Input data:
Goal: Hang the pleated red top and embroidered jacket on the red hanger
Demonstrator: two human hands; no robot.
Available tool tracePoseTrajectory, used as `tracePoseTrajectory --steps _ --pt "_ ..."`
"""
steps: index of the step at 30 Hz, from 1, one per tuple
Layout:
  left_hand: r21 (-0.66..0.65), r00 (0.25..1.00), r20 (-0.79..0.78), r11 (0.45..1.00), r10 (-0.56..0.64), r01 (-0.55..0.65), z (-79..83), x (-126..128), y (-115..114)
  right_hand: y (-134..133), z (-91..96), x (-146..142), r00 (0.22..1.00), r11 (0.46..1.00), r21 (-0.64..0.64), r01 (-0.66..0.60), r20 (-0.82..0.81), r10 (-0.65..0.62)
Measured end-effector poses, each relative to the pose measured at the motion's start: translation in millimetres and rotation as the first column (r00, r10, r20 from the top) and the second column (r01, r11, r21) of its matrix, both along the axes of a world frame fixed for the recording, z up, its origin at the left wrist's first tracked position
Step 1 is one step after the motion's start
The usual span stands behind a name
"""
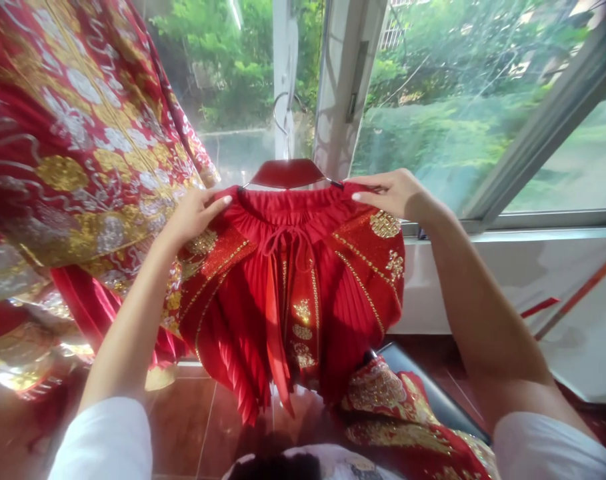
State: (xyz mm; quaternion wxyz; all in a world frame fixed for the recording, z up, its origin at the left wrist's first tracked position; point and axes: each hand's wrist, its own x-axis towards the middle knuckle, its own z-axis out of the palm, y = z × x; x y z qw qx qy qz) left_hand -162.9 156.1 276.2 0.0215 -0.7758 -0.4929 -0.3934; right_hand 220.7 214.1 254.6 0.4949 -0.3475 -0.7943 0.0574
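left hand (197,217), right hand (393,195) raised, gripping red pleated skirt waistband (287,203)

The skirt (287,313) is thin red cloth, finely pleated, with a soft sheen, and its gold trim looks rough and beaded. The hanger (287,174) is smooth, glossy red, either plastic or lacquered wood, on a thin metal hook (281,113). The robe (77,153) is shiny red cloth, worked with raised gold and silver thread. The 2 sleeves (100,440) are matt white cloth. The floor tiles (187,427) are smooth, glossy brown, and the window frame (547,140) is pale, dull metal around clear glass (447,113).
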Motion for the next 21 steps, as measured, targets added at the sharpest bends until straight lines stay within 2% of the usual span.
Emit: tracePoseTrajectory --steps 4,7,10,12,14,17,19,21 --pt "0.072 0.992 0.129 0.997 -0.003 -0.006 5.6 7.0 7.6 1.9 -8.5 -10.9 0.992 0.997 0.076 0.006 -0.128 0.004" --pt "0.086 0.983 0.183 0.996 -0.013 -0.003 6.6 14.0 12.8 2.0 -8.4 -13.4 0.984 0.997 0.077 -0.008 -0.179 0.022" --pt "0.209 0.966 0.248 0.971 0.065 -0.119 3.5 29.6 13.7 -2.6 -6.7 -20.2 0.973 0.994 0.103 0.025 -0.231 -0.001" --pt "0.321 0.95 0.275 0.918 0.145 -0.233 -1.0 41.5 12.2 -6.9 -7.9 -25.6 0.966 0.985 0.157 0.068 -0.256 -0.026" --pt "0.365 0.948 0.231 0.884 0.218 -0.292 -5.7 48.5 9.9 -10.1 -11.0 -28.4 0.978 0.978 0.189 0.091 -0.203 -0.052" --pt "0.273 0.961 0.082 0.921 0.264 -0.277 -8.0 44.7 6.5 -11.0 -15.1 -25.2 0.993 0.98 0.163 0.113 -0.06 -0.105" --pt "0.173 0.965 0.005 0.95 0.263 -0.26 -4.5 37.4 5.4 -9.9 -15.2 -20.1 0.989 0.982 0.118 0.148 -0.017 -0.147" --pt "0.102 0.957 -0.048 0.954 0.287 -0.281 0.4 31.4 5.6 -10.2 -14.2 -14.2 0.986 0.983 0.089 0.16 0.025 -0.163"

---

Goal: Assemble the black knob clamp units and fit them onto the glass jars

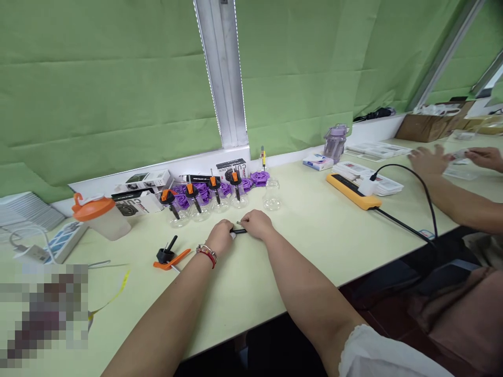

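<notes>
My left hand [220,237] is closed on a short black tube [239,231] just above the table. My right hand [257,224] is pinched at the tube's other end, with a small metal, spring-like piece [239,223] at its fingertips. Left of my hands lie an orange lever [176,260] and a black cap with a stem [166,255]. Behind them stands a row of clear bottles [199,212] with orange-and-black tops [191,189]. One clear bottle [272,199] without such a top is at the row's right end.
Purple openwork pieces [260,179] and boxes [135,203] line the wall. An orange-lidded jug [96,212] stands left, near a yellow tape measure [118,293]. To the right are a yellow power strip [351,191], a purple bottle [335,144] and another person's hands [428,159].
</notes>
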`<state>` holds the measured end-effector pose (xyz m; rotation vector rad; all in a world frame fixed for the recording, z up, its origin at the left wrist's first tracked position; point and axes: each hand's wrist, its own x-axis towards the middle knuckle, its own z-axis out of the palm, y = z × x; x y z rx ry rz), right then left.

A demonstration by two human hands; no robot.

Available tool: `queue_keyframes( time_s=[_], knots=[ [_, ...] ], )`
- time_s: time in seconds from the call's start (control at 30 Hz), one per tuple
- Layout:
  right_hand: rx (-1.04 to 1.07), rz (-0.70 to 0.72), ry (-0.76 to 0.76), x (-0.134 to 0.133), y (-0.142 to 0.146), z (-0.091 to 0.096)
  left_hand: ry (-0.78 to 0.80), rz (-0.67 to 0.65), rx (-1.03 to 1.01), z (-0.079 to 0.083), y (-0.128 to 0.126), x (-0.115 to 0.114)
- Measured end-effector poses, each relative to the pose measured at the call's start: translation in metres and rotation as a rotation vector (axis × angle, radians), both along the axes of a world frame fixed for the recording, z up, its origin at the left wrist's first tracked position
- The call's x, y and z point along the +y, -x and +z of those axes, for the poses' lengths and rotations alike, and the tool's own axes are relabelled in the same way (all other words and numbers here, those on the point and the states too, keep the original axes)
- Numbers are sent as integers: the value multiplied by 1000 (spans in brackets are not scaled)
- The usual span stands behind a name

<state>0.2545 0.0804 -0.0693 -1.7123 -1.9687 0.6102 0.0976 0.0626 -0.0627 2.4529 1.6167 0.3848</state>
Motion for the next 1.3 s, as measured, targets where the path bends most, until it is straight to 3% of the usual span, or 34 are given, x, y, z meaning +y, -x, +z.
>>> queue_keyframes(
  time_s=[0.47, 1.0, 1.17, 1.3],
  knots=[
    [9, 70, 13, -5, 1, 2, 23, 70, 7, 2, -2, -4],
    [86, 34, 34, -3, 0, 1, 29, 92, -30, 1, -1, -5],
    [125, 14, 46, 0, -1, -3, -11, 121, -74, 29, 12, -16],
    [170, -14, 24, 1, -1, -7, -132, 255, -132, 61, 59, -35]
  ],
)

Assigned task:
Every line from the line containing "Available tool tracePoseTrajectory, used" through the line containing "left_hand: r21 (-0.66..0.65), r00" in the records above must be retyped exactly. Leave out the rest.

Your response:
Available tool tracePoseTrajectory, used as `tracePoseTrajectory --steps _ --pt "_ ..."`
"""
steps: index of the step at 30 Hz, from 1, one per tuple
Layout:
  left_hand: r21 (-0.66..0.65), r00 (0.25..1.00), r20 (-0.79..0.78), r11 (0.45..1.00), r10 (-0.56..0.64), r01 (-0.55..0.65), z (-79..83), x (-126..128), y (-115..114)

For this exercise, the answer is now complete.